Would you give the number of lines in the entries that contain the word "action"? Nothing else is needed.

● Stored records
· · · · ·
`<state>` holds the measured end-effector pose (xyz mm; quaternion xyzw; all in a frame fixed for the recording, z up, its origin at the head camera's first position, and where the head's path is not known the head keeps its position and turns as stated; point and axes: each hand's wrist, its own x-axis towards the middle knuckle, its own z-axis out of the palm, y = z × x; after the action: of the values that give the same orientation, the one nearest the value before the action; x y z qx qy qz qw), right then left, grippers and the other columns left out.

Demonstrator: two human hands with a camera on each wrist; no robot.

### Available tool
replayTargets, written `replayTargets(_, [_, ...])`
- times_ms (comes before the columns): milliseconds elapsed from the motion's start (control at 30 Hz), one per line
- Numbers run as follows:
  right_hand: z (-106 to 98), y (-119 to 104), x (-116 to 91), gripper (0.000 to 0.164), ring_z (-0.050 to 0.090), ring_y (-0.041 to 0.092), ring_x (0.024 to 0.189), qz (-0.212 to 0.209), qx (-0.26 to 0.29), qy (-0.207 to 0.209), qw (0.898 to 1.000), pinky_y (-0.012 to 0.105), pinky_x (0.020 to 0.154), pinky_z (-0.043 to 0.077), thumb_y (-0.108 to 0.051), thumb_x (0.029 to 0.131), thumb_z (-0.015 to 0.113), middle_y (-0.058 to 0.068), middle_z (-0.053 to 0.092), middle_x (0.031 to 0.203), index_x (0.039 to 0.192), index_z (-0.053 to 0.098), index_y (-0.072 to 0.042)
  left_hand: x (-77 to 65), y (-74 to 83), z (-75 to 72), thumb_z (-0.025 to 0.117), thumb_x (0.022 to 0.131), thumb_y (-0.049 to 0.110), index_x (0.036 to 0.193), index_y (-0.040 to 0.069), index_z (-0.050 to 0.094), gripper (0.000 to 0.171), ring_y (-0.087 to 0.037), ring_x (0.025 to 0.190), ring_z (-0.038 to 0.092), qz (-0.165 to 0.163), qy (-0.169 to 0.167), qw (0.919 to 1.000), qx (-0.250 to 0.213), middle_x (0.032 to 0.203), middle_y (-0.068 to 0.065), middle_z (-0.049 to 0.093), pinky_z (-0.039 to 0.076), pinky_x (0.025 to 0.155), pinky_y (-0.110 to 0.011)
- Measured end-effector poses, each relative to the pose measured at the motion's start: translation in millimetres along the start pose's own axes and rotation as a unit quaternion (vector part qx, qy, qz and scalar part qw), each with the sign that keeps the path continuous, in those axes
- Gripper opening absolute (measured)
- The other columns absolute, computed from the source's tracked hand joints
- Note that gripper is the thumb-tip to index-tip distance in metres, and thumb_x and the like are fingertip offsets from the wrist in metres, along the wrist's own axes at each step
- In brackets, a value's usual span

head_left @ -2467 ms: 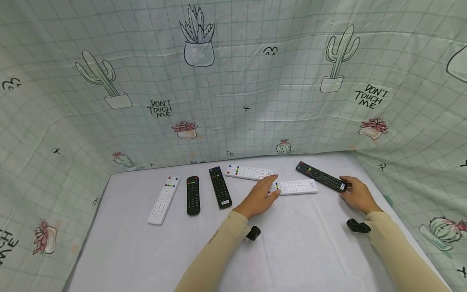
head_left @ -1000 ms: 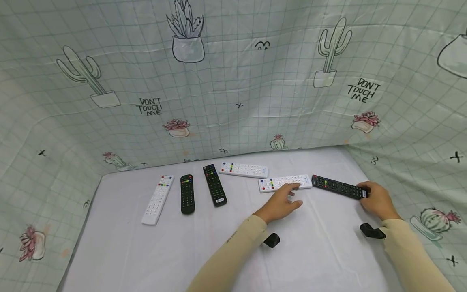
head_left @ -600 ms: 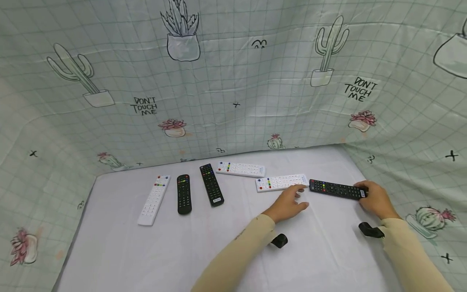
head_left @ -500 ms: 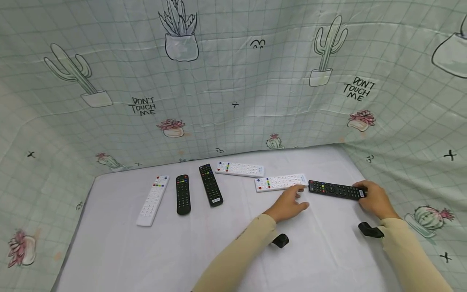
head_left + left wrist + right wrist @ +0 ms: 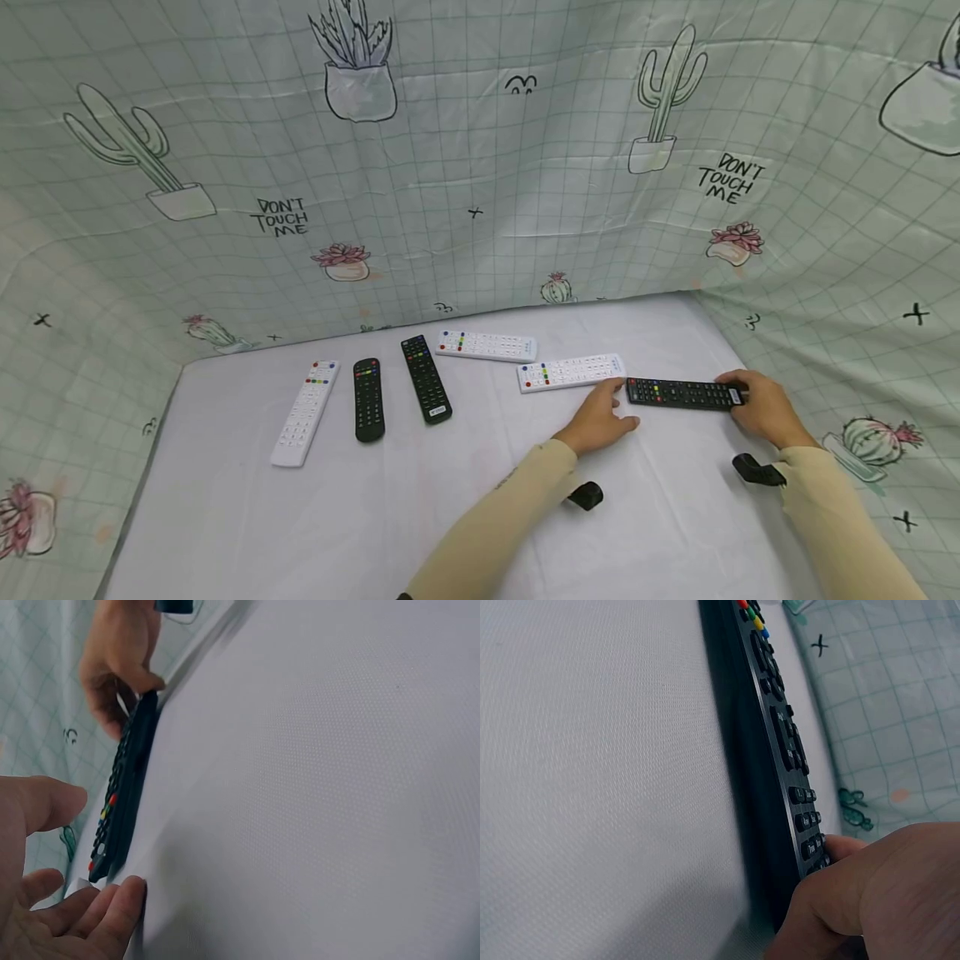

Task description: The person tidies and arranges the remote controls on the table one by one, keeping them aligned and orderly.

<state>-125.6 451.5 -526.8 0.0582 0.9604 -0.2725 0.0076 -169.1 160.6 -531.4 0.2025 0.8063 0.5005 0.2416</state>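
The rightmost black remote (image 5: 681, 394) has turned, right hand (image 5: 767, 408) gripping it.

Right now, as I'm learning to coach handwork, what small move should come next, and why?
Perhaps close the left hand on the free end of the held black remote. The right hand grips only its other end, while the left thumb and fingers stand apart near the free end; a second hold would likely steady it.
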Motion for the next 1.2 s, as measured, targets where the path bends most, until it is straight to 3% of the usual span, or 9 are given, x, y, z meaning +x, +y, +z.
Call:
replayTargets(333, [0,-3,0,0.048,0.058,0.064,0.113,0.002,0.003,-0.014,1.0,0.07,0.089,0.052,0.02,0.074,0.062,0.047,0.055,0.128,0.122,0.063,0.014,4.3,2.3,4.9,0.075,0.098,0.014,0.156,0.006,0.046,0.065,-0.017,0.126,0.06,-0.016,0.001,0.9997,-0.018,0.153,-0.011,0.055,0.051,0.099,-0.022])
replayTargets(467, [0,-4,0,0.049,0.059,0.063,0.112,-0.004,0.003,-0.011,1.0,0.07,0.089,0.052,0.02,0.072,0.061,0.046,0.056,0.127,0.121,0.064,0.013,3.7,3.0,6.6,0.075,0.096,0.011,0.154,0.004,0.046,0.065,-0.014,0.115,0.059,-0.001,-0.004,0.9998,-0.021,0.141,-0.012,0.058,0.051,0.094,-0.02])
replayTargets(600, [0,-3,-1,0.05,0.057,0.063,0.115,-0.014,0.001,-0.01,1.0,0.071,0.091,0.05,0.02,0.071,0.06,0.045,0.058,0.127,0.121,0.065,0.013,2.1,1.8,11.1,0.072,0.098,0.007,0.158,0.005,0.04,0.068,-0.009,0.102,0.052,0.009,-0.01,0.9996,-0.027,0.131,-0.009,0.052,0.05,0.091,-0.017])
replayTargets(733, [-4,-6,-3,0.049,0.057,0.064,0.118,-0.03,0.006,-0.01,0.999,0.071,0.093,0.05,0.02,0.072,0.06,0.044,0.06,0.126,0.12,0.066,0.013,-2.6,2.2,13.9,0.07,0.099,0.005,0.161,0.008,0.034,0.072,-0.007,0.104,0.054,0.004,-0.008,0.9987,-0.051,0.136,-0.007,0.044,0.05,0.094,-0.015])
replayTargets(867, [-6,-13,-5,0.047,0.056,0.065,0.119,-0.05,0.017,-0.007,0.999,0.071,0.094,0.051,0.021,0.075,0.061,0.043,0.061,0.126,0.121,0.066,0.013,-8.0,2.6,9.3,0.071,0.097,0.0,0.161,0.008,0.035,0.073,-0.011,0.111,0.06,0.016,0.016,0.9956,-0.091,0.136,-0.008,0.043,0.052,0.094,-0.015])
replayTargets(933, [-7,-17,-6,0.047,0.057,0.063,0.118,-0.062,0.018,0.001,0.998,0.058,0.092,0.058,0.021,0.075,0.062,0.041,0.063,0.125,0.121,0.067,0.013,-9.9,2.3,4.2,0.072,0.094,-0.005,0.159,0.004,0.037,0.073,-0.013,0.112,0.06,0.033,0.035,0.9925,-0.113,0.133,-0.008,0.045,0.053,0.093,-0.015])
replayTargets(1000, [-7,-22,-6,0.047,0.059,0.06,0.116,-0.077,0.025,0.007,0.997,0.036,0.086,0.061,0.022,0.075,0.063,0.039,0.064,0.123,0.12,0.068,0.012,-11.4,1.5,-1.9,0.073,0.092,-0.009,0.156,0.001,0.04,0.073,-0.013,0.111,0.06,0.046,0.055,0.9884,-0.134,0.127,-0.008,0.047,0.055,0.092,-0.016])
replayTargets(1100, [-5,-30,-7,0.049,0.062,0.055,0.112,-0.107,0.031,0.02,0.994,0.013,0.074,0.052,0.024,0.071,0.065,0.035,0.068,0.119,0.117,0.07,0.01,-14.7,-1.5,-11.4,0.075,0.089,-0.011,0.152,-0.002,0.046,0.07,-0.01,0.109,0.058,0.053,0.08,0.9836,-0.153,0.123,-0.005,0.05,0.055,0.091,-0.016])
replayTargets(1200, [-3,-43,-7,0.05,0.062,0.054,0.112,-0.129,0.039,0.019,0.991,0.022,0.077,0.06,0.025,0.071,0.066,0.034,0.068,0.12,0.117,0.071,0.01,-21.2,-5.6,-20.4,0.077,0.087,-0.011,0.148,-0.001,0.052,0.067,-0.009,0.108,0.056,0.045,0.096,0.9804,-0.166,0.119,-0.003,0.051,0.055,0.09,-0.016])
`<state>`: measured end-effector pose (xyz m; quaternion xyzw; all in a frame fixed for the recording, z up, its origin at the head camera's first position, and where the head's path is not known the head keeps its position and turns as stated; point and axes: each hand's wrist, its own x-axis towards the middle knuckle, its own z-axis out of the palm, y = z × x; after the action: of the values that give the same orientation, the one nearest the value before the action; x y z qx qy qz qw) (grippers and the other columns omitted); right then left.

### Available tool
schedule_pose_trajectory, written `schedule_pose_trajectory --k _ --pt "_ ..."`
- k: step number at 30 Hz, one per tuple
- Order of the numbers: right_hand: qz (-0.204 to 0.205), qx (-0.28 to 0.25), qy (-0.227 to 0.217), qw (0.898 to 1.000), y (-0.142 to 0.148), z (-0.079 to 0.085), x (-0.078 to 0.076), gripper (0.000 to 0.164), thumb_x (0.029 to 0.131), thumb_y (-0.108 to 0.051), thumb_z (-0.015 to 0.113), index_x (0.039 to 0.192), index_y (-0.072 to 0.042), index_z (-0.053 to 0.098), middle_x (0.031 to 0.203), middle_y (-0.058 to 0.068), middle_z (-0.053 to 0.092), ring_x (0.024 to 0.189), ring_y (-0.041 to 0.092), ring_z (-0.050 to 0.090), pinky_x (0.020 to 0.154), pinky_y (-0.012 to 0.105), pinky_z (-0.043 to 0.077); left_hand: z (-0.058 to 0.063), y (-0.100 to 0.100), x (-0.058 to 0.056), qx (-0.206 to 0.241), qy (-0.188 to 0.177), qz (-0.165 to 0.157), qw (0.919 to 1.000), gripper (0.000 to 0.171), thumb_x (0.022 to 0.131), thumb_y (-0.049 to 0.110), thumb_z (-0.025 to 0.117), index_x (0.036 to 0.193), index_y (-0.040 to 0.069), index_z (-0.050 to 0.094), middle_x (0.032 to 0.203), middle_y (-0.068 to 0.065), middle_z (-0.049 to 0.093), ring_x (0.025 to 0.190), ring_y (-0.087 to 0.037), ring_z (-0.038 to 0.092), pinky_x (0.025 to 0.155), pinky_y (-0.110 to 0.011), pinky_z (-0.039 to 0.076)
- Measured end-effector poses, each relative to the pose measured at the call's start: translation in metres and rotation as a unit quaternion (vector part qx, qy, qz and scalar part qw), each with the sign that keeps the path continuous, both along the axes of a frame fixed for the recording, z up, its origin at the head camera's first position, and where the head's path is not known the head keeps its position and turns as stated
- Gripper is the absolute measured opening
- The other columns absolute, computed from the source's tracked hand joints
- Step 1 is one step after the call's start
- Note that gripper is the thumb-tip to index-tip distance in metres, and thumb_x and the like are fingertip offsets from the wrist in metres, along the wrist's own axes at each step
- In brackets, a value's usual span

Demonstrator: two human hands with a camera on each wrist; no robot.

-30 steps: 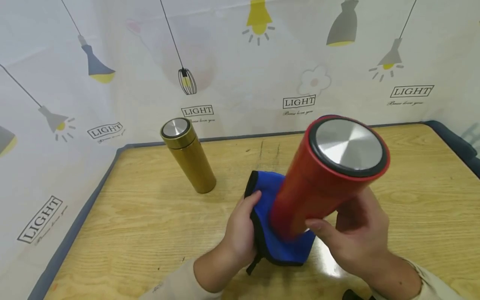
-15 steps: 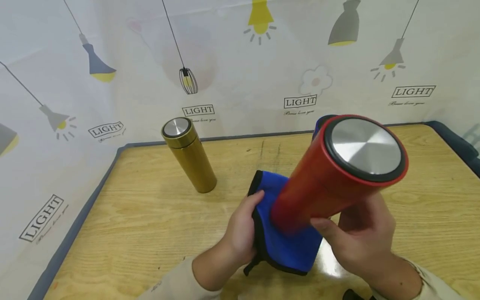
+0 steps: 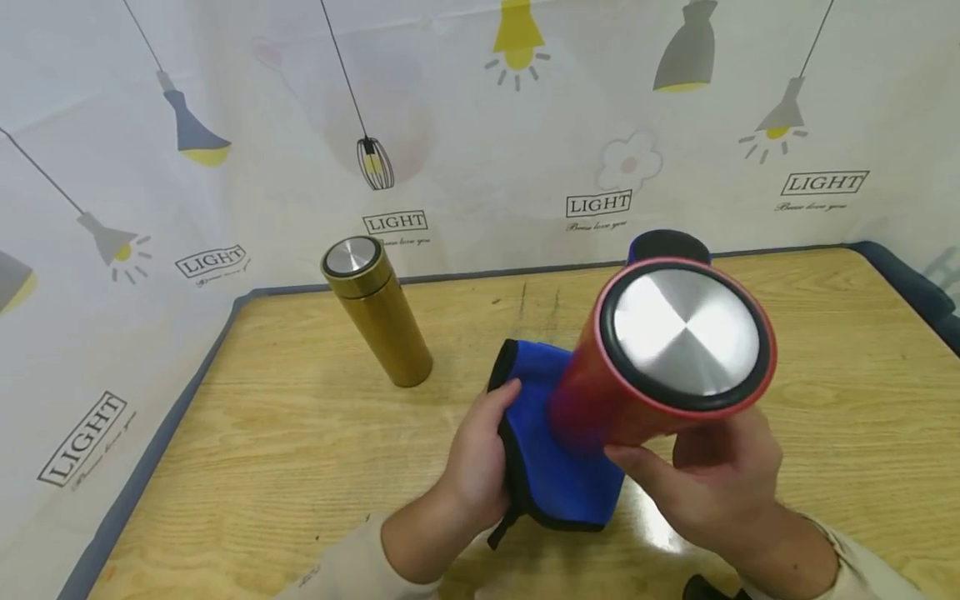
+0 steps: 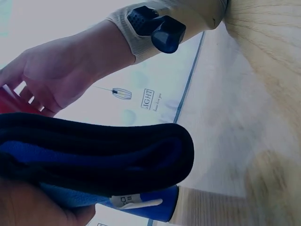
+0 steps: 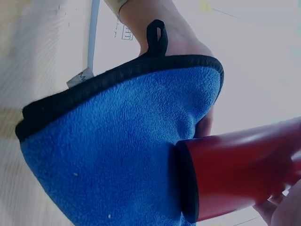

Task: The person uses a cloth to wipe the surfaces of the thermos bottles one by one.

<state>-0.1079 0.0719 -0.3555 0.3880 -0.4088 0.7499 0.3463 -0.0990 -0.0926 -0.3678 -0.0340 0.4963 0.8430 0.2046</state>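
Note:
My left hand (image 3: 480, 458) grips a folded blue towel (image 3: 573, 492) with black edging and a hanging loop, seen fuzzy and close in the right wrist view. My right hand (image 3: 723, 492) holds a red thermos (image 3: 637, 400) at a slant above the table. Its round silver-and-black end (image 3: 686, 329) faces up toward the head camera. The thermos's other, black-rimmed end (image 5: 190, 183) presses into the towel, with the left hand's fingers behind the cloth.
A gold thermos (image 3: 386, 329) stands upright at left on the wooden table (image 3: 277, 450). Behind the red one is a blue cylinder with a dark top (image 3: 670, 244), mostly hidden in the head view. A lamp-printed curtain (image 3: 480, 142) borders the table's back and left.
The red thermos swung up and right, then back left and lower, its silver end now turned more toward the head camera. The towel shifted slightly with it; the left hand keeps its grip.

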Motion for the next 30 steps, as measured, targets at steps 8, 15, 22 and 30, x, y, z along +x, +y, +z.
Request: schedule_pose_trajectory --k 8,15,22,30 --pt "-0.043 0.004 -0.029 0.999 0.003 0.005 -0.005 0.057 0.072 0.002 0.086 0.113 0.025 0.053 0.107 0.02 0.067 0.092 0.021 0.069 0.081 0.023 0.056 0.001 0.001 0.0 -0.011 0.03 0.009 0.9994 0.04 0.104 0.032 0.032 0.138 0.015 0.043 0.116 0.002 0.064 0.101 -0.014 0.063 0.086 -0.035 0.053" --pt "-0.038 0.026 -0.05 0.998 0.006 0.008 -0.005 0.063 0.073 0.001 0.085 0.12 0.024 0.049 0.116 0.021 0.065 0.1 0.024 0.068 0.086 0.025 0.056 0.004 0.0 0.003 -0.024 0.054 0.044 0.9973 0.044 0.105 0.032 0.03 0.144 0.013 0.039 0.126 -0.004 0.059 0.11 -0.015 0.059 0.093 -0.034 0.05" --pt "-0.041 0.056 -0.06 0.996 0.007 0.001 -0.007 0.062 0.074 -0.001 0.085 0.118 0.024 0.05 0.112 0.016 0.066 0.091 0.02 0.067 0.078 0.021 0.055 0.003 -0.001 0.001 -0.017 0.07 0.058 0.9957 0.043 0.105 0.029 0.027 0.141 0.011 0.042 0.124 -0.003 0.06 0.111 -0.017 0.059 0.095 -0.036 0.05" --pt "-0.06 0.125 -0.109 0.984 0.012 -0.007 -0.008 0.062 0.076 -0.006 0.085 0.12 0.022 0.051 0.116 0.011 0.066 0.095 0.017 0.065 0.082 0.021 0.054 0.006 -0.004 -0.001 -0.023 0.09 0.084 0.9922 0.042 0.104 0.027 0.028 0.14 0.009 0.042 0.125 -0.005 0.058 0.112 -0.019 0.057 0.097 -0.036 0.049"
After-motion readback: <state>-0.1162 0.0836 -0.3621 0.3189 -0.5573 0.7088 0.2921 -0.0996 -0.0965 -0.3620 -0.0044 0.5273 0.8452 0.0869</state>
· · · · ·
● Reply to the exercise
2